▶ _Recorded data_:
______________________________
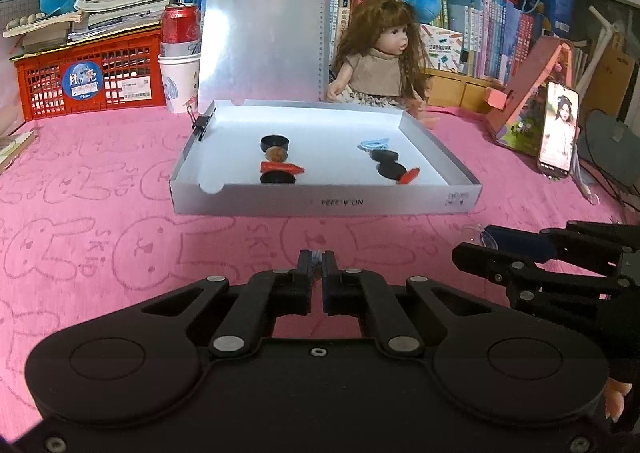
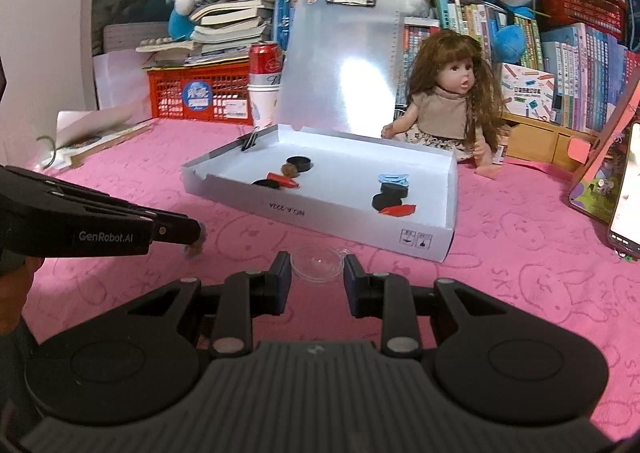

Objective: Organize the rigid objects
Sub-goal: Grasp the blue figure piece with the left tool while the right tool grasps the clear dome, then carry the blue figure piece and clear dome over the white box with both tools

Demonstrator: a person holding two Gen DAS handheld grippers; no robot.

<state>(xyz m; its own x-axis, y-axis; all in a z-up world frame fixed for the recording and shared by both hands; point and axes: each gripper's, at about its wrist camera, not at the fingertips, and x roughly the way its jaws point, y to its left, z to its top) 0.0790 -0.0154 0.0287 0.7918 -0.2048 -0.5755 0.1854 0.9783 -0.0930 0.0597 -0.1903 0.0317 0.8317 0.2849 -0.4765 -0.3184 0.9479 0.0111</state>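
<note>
An open white box [image 1: 320, 203] [image 2: 320, 219] lies on the pink cloth, lid up. Inside on the left are black caps [image 1: 275, 141], a brown nut and a red piece [image 1: 282, 168]; on the right a blue piece [image 1: 374, 143], black discs [image 1: 388, 168] and a red piece [image 2: 398, 209]. My left gripper [image 1: 316, 265] is shut on a small brownish object, seen at its tips in the right wrist view [image 2: 195, 249]. My right gripper [image 2: 317, 273] is open around a clear plastic dish [image 2: 318, 263] on the cloth; it also shows in the left wrist view [image 1: 492, 241].
A doll [image 1: 384, 61] sits behind the box. A red crate [image 1: 92, 81] with books, a red can [image 1: 180, 29] on a paper cup, a phone [image 1: 558, 129] on a pink stand, shelves of books and plush toys line the back.
</note>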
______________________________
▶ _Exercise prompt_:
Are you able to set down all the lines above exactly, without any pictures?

▶ _Reply_:
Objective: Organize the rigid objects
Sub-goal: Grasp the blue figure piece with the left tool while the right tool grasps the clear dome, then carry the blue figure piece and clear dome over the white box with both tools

Demonstrator: a person holding two Gen DAS handheld grippers; no robot.

<state>(xyz m; its own x-axis, y-axis; all in a z-up world frame fixed for the recording and shared by both hands; point and axes: each gripper's, at about its wrist camera, not at the fingertips, and x roughly the way its jaws point, y to its left, z to its top) 0.0790 -0.0154 0.0287 0.7918 -0.2048 -0.5755 0.1854 0.9783 -0.0930 0.0597 -0.1903 0.0317 0.8317 0.2849 -0.4765 -0.3184 0.9479 0.0111</state>
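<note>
An open white box [image 1: 320, 203] [image 2: 320, 219] lies on the pink cloth, lid up. Inside on the left are black caps [image 1: 275, 141], a brown nut and a red piece [image 1: 282, 168]; on the right a blue piece [image 1: 374, 143], black discs [image 1: 388, 168] and a red piece [image 2: 398, 209]. My left gripper [image 1: 316, 265] is shut on a small brownish object, seen at its tips in the right wrist view [image 2: 195, 249]. My right gripper [image 2: 317, 273] is open around a clear plastic dish [image 2: 318, 263] on the cloth; it also shows in the left wrist view [image 1: 492, 241].
A doll [image 1: 384, 61] sits behind the box. A red crate [image 1: 92, 81] with books, a red can [image 1: 180, 29] on a paper cup, a phone [image 1: 558, 129] on a pink stand, shelves of books and plush toys line the back.
</note>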

The output contains nothing more.